[Work request]
From the line with "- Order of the" through the line with "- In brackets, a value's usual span", inclusive, return each line of the data below exactly and leave the rest out.

[Stored records]
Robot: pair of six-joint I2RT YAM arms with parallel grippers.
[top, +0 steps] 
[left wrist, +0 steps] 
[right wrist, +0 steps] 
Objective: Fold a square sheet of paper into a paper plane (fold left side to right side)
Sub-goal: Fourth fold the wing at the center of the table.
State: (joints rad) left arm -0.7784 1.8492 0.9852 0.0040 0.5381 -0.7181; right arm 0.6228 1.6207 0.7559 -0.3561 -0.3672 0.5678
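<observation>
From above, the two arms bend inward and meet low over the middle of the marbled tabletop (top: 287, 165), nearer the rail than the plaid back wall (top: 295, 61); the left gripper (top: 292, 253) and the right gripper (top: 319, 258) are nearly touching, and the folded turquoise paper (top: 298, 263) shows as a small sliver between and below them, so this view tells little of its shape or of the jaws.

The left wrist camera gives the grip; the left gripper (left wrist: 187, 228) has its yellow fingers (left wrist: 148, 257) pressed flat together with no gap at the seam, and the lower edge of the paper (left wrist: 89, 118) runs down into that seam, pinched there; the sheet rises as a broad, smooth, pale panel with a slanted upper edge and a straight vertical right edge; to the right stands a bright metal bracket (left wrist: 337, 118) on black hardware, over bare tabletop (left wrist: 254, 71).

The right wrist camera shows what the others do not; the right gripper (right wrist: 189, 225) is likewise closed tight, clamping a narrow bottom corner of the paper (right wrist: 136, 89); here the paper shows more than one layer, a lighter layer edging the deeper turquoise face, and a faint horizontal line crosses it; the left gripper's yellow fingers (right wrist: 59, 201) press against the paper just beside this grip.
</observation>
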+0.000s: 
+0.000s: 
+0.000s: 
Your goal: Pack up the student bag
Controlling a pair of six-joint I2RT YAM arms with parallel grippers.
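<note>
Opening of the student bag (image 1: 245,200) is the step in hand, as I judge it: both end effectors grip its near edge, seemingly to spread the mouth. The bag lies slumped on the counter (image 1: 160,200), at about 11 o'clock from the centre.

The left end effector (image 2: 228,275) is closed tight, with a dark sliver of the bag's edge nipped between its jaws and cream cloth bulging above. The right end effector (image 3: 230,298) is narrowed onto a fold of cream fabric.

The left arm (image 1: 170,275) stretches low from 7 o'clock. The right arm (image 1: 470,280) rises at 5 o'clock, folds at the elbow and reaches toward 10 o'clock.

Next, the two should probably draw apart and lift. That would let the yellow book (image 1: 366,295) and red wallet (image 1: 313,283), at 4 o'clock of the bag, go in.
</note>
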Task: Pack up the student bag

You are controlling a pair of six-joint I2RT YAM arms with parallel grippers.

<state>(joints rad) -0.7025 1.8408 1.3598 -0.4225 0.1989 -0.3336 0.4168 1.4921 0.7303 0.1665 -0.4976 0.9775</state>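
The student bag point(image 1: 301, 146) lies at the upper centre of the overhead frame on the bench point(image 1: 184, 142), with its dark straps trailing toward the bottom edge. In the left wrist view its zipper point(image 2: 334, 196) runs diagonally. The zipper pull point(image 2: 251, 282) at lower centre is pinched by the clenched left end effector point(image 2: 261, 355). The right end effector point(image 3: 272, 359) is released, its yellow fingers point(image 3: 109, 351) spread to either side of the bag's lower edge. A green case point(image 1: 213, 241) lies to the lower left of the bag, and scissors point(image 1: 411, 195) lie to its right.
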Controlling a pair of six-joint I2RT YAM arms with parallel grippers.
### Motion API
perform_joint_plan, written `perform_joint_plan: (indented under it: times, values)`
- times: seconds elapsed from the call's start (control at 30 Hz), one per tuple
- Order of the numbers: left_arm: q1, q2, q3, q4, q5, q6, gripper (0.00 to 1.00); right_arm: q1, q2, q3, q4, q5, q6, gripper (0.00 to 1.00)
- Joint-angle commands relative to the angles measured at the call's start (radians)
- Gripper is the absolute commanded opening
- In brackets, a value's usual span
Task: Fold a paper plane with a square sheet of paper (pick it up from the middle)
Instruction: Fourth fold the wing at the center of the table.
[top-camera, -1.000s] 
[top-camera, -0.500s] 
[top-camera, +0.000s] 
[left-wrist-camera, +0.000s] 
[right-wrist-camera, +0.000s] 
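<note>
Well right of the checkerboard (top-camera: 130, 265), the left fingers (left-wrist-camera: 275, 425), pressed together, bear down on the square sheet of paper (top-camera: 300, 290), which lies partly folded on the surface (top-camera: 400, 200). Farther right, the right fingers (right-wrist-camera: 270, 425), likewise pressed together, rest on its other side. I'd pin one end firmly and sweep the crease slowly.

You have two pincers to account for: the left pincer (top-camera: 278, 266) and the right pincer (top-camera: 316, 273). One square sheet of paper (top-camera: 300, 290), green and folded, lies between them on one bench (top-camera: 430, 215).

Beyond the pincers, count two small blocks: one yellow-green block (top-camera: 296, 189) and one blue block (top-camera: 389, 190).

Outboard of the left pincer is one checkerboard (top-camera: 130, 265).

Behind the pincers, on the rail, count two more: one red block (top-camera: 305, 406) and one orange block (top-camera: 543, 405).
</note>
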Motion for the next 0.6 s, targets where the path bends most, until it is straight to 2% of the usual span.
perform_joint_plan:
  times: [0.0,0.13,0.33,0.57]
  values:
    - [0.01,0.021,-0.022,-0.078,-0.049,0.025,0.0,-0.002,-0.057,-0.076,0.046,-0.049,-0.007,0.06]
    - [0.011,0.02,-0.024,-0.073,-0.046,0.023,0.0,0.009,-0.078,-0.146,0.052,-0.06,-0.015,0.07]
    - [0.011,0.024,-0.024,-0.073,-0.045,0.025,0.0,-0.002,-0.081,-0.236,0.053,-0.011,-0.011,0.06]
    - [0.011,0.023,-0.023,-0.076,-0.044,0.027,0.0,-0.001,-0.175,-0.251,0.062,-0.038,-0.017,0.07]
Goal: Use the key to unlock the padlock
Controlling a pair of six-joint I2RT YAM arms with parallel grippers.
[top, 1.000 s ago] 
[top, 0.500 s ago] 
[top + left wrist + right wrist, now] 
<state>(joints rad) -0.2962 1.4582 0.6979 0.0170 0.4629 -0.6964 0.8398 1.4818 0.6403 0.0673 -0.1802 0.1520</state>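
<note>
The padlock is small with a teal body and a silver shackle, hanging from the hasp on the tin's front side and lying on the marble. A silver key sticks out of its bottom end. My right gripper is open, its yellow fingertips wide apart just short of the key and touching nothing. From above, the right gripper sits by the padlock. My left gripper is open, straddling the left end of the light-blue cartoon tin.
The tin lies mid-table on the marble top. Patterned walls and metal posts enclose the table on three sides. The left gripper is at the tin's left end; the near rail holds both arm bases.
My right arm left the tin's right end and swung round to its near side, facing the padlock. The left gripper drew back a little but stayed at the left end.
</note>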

[Expected answer]
- Order of the numbers: left_arm: q1, q2, q3, q4, q5, q6, gripper (0.00 to 1.00); right_arm: q1, q2, q3, q4, q5, q6, gripper (0.00 to 1.00)
- Joint-angle commands relative to the angles measured at the call's start (radians)
- Gripper is the absolute commanded opening
- In brackets, a value's usual span

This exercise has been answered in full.